Daí, o diretor, Roger Corman, apareceu com a proposta de produzir uma película
a buscar esse caminho e com o enfoque atualizado, moderno, a retratar a conjuntura
da música que a juventude de final de década de setenta estava a consumir e
pela qual refletisse a época.
Corman foi um diretor especializado em filmes de
terror e ficção científica (mais terror), que vinha desde os anos cinquenta a construir
a sua filmografia nesse sentido, mas especificamente nos anos sessenta, houvera
experimentado (com o perdão pelo trocadilho), uma incursão à realidade paralela
construída pelo conceito da contracultura e nesses termos, mantivera uma boa
aproximação com o Rock, por extensão.
Tal esforço de sua parte houvera ocorrido
principalmente por conta de seu contato direto com um grupo de atores hollywwodianos
e que formavam uma confraria de entusiastas pela contracultura & afins,
entre os quais, Jack Nicholson, Peter Fonda, Bruce Dern, Karen Black e Dennis
Hopper, para citar os principais artífices e por conta disso, Corman lançara
filmes tais como: The Wild Angels, The Trip e outros filmes a abordar a
juventude sessentista.
Todavia, Corman perdera o fio da meada e ao final dos
anos setenta, não continha mais uma referência do que ocorria em termos socio-comportamentais no seio da juventude e por conta disso, buscou em Allan Arkush
e outras pessoas associadas, uma fonte para atualizar-se.
Bem, Arkush foi
em tese uma boa pessoa a ser consultada se a intenção foi buscar uma retomada
cinematográfica para abordar o assunto contracultural. Todavia, para o seu azar
em 1979 o que Corman encontraria como sentimento legítimo de uma estratificação
cultural natural pelas ruas, seria apenas um mero fruto da formação de opinião
detratora, contudo, a veia humorística de Arkush não deixaria a produção tomar
um rumo em torno da seriedade, mesmo que a situação assim delineasse-se.
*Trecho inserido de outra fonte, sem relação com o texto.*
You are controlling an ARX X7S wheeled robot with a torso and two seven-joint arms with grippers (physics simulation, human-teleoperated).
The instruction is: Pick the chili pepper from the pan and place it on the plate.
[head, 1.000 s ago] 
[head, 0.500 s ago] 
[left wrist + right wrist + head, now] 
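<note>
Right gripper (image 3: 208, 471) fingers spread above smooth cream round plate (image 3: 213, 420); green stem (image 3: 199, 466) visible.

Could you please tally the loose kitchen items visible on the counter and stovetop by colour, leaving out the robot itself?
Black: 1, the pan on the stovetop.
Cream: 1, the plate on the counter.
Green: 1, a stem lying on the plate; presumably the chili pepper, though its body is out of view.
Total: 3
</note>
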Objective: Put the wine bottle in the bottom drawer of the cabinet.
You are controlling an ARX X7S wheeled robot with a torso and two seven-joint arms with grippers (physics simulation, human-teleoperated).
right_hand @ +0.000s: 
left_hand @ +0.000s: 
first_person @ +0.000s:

Portanto, se o leitor quiser assistir o filme, “Rock’n’ Roll High School”, a
esperar uma continuidade do que Roger Corman expressara em películas que
dirigiu ou coproduziu nos anos sessenta com tal teor, pode esquecer. No
entanto, se tiver consciência que esta obra em si, trata-se apenas de uma peça
sem maiores pretensões a não ser o humor escrachado, constituído pelo "pastelão"
clássico do humor popularesco, então, sem problema, estará diante de um típico
filme para ser assistido sob soslaio, na sala de estar de sua casa, enquanto a tarde passa lentamente ao seu redor.
Sob um
roteiro absolutamente infantilizado, a história é baseada em um argumento
remotamente inspirado em uma história verídica ocorrida em uma escola
localizada em Milwaukee, Wisconsin, nos anos 1920, em torno de uma greve
organizada por alunos, algo impensável para ter ocorrido entre jovens
geralmente subservientes e nada contestadores, naquela década. No entanto, foi
o mote para construir-se a história desse filme.
Ocorre que neste caso, a ideia
de uma diretora que impõe uma disciplina militarizada e logicamente intransigente,
incomoda os alunos que desejam a bagunça, pelo sentido amplo da gíria. Nesses
termos, uma aluna que é uma fanática seguidora da banda Punk, Ramones, organiza-se,
com o apoio de outros alunos Rockers da escola para combater a repressão
desmesurada da parte da linha dura adotada pela inspetora, e em torno dessa
premissa, todas as piadas são montadas para justificar tal mote e também a
trilha sonora.
Bem, o
ambiente é a Los Angeles de 1979, e as piadas são grotescas, nada sutis e em
alguns casos, constrangedoras até mesmo para a época, portanto, o que dizer
décadas depois, quando tornou-se ainda mais fragilizada tal abordagem? Tudo
bem, filme infanto-juvenil e inofensivo, se está a milhões de milhas longe de
ser considerado uma obra prima, ostenta algo de positivo ao ponto de não ser
totalmente defenestrado ao lixo da história, por alguns motivos. Entre os
quais, naturalmente em primeira instância a questão da sua trilha sonora.
A despeito
do fato cabal de eu, particularmente, guardar inúmeras restrições ao trabalho dos Ramones,
não é apenas por conta de seu som que a trilha alimenta-se (ainda bem), e é interessante observar
a presença de nomes mais significativos em termos musicais, tais como Alice
Cooper, Todd Rundgreen; Chuck Berry; Wings; Fleetwood Mac; MC5 e outros. Nesse
bojo contém o “Devo”, também nessa trilha sonora, mas tudo bem, isso foi
produzido em 1979, fazer o quê, não é verdade?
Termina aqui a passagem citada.